The Puritans believed that all things were from God: good things like bountiful crops and summer rain, and bad things like disease and affliction. When bad things happened, it wasn’t because the person was sick. It was because they’d sinned and God was displeased. So, while a doctor tried to diagnose illness, he was also asked to find and explain the sin behind the affliction.
This put doctors almost on par with ministers, and their opinions were greatly respected. In fact, sometimes they were the ministers. This could explain why doctors were so poorly trained in medical practices. There were no medical schools or programs in America.

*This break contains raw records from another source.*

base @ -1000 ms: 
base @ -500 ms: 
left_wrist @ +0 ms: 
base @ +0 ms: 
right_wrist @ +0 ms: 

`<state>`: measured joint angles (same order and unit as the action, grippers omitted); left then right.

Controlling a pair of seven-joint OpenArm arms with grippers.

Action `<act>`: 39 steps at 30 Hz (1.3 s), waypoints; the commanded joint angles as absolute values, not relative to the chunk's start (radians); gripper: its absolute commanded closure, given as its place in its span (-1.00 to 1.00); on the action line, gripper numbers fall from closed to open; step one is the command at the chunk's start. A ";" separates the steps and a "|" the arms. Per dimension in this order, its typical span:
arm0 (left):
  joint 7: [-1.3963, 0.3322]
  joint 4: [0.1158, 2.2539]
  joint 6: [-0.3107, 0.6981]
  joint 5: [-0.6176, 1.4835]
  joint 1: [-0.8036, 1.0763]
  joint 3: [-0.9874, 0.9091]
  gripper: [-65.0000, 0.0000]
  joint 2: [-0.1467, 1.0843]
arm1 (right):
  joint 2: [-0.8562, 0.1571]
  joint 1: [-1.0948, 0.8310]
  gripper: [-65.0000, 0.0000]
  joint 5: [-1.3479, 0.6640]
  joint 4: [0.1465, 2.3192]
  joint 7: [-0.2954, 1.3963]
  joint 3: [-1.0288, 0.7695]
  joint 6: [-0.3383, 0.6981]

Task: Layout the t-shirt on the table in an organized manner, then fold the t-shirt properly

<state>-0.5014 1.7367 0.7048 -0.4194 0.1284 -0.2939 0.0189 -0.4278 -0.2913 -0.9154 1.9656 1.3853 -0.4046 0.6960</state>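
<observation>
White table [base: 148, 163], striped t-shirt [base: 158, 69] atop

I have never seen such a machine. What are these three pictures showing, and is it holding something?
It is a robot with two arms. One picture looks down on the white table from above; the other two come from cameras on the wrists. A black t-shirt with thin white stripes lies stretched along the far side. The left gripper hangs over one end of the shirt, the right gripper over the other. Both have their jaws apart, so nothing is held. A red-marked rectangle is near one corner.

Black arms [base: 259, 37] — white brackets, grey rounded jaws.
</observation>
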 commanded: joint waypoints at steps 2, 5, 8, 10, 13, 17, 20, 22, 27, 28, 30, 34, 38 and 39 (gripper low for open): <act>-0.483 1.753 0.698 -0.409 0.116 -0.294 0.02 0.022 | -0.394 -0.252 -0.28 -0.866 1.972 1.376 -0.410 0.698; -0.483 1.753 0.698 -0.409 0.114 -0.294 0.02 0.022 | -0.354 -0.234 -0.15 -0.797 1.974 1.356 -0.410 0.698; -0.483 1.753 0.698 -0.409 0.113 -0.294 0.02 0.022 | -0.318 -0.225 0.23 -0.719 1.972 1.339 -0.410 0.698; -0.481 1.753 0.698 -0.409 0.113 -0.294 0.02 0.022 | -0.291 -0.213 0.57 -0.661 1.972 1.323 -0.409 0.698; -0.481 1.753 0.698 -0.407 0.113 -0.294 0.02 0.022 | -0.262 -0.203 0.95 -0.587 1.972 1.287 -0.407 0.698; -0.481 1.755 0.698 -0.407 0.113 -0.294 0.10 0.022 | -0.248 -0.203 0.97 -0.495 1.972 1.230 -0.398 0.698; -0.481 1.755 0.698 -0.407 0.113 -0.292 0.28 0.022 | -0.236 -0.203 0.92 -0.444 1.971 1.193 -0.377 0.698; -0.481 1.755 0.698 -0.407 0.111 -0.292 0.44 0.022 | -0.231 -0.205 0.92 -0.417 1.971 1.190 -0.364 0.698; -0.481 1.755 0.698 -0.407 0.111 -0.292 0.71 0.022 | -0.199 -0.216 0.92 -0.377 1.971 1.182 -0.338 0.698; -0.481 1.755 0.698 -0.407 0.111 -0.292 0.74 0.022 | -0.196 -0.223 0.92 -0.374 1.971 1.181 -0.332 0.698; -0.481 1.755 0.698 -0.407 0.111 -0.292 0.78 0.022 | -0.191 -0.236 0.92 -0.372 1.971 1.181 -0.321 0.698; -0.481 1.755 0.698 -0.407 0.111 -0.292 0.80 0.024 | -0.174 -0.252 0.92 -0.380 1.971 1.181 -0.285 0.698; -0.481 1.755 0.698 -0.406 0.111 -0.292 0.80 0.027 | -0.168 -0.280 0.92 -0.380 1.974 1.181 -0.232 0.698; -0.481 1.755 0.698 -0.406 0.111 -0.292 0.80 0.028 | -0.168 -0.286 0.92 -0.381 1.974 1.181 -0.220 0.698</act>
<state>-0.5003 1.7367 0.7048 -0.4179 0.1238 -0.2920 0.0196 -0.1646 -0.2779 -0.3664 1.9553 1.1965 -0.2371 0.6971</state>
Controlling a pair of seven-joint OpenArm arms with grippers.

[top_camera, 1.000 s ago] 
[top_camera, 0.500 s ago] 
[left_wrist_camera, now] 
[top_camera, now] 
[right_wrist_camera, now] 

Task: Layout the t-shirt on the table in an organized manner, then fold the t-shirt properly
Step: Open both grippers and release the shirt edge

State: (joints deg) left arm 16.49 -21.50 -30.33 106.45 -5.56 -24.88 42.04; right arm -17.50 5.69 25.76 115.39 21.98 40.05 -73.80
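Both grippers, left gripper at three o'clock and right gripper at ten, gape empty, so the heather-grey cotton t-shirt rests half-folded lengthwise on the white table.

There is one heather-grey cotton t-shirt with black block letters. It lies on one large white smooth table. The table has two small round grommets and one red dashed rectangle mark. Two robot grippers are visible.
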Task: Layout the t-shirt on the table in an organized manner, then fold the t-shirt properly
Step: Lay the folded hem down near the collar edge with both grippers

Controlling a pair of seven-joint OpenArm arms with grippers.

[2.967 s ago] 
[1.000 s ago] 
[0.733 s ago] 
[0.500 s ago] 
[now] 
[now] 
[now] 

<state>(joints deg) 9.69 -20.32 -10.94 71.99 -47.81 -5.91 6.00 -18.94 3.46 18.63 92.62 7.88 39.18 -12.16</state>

Instead, doctors practiced what they knew from British medicine, which was usually passed down through the decades and had become obsolete years before.
That said, it’s likely that the doctor in Salem had at least some medical training, because he was actually called “doctor” — a title used only for the educated — and used “feseke” (phisic, or medicine). If a person’s illness exhausted all of a doctor’s knowledge, as it did with Betty and Abigail, the sick person was sometimes said to be afflicted by an evil source.
WHO was Elizabeth Hubbard?
Elizabeth lived as a servant with her great-uncle, Dr. William Griggs. She had a reputation for lying, having a strong imagination, and sometimes denied the Sabbath day.
Like many of the other young women who were servants, Elizabeth’s prospects were uncertain at best, or even non-existent. She was probably an orphan, with no physical or emotional support from direct family members. And she was a servant, with no dowry or connections.
By the end of the trial Elizabeth had testified against 32 people, 17 of whom were arrested, 13 of them hanged, and 2 who died in jail.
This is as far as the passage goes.